# Work instructions
Which lines below fall between the one containing "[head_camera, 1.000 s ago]" and the one containing "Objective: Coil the"? Repeat them exactly, counting both of those lines, and add nothing else.

Provided data START

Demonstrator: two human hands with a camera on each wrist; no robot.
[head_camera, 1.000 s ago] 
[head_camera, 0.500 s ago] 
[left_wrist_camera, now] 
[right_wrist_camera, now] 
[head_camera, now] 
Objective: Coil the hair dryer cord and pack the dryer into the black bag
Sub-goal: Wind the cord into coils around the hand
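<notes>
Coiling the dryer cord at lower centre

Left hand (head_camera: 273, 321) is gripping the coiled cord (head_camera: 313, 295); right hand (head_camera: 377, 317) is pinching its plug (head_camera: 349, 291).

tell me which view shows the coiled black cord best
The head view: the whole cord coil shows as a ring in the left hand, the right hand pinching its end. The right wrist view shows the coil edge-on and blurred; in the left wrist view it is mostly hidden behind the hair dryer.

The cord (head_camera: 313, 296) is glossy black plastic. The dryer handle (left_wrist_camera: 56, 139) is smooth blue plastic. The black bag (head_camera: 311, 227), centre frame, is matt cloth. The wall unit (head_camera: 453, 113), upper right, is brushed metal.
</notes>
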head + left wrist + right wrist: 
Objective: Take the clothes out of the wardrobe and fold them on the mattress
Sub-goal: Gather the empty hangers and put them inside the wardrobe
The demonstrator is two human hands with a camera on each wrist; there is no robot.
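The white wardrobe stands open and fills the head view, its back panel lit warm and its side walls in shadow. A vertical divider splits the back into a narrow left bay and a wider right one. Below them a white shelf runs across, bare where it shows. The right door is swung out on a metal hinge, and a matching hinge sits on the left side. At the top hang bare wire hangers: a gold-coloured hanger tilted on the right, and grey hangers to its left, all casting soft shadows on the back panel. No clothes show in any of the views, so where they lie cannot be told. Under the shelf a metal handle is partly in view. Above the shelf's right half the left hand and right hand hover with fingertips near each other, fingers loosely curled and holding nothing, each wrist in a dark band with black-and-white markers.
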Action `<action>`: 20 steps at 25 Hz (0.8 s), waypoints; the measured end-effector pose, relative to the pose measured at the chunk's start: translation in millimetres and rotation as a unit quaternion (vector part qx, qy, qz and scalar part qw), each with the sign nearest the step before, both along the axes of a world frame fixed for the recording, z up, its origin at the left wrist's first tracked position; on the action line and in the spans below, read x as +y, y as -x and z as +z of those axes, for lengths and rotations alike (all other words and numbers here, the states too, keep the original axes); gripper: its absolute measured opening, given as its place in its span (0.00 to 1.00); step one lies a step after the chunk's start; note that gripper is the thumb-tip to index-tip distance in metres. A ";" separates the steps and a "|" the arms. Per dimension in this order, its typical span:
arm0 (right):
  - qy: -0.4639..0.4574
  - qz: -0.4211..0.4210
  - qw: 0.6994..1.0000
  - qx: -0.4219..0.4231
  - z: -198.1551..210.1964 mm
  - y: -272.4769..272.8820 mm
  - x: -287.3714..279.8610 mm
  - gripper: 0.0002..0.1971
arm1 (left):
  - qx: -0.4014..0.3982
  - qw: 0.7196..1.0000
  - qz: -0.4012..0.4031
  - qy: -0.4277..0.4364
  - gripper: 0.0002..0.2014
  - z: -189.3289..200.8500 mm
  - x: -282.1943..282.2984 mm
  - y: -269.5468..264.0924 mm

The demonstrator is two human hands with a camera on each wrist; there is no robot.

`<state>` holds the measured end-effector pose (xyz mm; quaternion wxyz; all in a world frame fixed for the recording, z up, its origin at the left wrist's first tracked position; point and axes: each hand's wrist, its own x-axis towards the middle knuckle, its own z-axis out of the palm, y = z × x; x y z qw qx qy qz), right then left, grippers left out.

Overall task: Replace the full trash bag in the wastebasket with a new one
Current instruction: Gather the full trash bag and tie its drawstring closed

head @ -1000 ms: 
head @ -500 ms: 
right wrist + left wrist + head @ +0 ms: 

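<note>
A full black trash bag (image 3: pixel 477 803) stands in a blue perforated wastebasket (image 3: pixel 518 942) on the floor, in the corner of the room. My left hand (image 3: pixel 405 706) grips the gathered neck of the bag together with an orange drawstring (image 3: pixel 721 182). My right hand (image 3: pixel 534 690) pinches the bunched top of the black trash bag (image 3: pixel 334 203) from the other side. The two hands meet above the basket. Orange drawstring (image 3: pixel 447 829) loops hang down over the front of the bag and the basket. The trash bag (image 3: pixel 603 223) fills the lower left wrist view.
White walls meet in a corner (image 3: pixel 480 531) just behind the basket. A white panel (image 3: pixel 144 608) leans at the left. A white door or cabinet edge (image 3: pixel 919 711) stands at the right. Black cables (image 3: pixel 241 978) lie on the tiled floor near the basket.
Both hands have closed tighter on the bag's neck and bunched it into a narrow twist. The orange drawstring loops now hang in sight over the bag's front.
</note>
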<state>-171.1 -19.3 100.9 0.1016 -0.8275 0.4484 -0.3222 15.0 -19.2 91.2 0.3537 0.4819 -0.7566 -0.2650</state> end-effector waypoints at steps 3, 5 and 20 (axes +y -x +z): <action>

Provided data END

# Answer space
[head_camera, 1.000 s ago] 
[head_camera, 0.500 s ago] 
[left_wrist_camera, now] 
[right_wrist_camera, now] 
[head_camera, now] 
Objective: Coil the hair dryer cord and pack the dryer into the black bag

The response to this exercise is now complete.